WORK REQUIRED ::
Using the records that appear below, write out exactly the lines from the one with "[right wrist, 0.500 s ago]" through the one with "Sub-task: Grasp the", keeping both end lines.

PROVIDED ENTRIES ::
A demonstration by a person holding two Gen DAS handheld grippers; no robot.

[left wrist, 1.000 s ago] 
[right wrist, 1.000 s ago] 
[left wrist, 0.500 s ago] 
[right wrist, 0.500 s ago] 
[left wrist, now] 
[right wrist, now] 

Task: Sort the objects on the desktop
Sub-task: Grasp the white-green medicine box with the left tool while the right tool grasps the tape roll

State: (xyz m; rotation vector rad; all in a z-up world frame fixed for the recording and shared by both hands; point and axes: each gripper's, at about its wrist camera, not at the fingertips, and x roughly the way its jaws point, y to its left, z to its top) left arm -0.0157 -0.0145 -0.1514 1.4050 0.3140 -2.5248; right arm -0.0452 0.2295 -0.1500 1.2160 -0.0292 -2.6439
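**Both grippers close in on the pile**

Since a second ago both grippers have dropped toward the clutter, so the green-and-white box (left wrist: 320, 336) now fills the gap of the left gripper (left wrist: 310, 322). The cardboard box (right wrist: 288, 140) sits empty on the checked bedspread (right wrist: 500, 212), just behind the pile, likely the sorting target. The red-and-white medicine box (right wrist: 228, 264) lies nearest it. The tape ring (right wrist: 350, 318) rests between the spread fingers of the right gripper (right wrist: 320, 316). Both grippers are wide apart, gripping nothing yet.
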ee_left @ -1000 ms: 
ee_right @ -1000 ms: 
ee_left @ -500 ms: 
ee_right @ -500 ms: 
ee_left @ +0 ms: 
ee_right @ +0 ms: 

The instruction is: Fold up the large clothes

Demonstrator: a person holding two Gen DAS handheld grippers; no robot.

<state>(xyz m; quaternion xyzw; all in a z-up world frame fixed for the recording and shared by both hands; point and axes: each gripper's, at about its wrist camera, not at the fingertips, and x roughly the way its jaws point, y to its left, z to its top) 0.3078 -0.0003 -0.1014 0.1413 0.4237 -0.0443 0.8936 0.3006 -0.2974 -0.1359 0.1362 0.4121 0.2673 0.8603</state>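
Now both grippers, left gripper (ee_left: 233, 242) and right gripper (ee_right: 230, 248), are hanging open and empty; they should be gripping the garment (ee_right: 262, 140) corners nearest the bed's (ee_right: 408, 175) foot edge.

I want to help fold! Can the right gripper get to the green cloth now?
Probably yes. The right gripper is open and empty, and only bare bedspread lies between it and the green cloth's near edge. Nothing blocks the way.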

TASK OUTPUT ::
[right wrist, 0.500 s ago] 
[left wrist, now] 
[right wrist, now] 

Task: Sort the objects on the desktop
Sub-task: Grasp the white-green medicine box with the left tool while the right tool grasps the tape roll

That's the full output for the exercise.